Exercise goal:
Your answer should repeat every line of the records below in which the word "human" appears.

Records supplied:

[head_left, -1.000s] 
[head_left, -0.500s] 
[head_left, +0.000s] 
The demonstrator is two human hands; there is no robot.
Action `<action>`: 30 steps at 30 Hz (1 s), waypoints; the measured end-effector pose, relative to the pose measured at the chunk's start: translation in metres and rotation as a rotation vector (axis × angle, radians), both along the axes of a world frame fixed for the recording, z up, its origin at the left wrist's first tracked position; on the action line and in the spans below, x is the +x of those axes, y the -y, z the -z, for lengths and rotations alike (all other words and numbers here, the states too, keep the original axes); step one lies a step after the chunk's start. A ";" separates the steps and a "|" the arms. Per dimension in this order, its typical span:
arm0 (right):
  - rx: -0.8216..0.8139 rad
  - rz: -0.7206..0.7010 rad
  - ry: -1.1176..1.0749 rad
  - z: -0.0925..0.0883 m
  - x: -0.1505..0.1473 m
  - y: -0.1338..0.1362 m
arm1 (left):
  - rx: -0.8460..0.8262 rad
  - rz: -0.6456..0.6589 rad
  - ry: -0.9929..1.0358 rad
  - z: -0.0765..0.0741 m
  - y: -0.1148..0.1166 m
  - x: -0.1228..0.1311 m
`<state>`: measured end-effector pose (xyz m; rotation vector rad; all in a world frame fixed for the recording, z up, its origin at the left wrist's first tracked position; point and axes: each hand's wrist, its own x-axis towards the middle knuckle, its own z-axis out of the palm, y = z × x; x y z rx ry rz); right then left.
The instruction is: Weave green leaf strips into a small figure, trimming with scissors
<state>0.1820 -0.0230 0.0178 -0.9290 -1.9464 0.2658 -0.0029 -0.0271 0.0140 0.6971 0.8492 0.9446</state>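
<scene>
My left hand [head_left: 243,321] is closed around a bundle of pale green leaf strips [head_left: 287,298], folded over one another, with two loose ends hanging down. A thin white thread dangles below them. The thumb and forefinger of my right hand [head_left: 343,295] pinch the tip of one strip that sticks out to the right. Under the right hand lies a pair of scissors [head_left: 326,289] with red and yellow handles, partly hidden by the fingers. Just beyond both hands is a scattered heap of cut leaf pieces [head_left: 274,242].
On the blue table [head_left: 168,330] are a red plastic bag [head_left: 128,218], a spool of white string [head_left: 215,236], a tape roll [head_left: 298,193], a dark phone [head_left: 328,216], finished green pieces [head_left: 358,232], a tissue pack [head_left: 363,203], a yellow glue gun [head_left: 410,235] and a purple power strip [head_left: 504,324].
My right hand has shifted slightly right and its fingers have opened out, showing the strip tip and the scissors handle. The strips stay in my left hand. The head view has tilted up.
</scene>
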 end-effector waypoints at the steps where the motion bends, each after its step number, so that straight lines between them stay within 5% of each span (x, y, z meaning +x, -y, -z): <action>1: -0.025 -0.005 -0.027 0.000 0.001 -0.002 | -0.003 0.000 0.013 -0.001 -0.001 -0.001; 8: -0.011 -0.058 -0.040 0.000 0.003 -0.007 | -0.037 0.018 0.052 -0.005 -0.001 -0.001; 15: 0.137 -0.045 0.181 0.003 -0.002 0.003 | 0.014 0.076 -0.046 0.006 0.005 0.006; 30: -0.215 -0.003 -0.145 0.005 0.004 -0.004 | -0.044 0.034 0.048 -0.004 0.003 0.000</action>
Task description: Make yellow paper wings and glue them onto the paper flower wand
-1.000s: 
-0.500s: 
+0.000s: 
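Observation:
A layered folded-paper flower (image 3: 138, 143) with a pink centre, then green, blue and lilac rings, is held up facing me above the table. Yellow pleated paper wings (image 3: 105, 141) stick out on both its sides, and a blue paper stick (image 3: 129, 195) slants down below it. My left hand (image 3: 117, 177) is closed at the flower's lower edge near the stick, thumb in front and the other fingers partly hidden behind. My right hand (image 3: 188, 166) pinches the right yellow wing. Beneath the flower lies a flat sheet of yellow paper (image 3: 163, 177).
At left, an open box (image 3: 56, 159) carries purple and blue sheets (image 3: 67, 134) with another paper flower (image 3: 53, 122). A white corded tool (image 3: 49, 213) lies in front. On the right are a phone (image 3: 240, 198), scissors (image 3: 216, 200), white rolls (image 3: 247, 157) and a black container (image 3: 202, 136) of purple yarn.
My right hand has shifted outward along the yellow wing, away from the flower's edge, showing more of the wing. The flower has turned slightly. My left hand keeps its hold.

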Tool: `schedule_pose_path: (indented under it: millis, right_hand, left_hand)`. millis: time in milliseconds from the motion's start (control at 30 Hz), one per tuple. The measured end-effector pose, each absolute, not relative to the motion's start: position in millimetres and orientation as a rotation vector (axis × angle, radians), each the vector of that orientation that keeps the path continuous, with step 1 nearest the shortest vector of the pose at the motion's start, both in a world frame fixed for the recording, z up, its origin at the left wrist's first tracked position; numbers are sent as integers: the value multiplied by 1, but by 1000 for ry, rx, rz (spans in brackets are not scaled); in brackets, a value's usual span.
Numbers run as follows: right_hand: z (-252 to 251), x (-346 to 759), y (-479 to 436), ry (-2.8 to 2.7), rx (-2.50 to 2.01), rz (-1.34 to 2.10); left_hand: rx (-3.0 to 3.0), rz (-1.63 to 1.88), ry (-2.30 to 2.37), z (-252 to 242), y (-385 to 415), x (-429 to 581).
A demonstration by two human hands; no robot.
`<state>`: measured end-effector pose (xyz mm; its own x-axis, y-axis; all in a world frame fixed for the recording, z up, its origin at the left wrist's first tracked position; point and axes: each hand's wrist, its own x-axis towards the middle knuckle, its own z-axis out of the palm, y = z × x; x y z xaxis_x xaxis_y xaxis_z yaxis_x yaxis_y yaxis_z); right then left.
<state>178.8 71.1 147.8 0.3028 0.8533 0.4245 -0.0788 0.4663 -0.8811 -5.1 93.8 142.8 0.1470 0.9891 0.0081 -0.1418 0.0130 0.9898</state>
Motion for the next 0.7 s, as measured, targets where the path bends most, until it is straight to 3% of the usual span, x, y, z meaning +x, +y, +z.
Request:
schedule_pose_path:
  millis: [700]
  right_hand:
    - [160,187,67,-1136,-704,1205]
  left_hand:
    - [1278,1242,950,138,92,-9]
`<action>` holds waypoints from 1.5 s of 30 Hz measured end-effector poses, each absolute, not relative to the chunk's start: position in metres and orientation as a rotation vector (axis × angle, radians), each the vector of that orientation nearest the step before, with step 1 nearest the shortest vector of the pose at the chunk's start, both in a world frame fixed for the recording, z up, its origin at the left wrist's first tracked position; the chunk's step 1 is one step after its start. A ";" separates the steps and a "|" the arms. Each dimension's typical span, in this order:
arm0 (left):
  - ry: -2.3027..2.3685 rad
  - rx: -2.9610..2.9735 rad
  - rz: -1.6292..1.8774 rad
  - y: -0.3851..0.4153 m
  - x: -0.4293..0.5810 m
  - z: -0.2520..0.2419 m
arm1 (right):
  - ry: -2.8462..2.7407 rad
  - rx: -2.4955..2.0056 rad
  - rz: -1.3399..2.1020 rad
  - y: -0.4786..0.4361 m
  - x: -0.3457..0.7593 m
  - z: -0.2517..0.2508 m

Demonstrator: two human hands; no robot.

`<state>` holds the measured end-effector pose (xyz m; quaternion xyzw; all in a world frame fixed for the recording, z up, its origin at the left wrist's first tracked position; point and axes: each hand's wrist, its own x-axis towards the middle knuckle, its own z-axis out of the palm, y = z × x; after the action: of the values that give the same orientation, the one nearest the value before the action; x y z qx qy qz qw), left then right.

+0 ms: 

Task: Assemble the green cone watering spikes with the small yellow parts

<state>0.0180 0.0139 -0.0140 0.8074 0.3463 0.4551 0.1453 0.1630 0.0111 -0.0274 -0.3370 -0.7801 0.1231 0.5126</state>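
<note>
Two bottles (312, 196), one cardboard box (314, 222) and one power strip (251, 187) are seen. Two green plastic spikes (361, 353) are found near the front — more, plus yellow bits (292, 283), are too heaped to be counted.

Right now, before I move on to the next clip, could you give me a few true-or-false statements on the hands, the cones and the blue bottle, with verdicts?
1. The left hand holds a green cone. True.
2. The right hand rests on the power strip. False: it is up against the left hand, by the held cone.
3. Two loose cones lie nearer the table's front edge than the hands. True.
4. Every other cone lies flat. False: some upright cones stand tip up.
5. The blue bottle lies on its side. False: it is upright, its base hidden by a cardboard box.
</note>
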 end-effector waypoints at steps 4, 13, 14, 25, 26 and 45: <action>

Response below:
The demonstrator is two human hands; there is no robot.
A demonstration by two human hands; no robot.
Demonstrator: two human hands; no robot.

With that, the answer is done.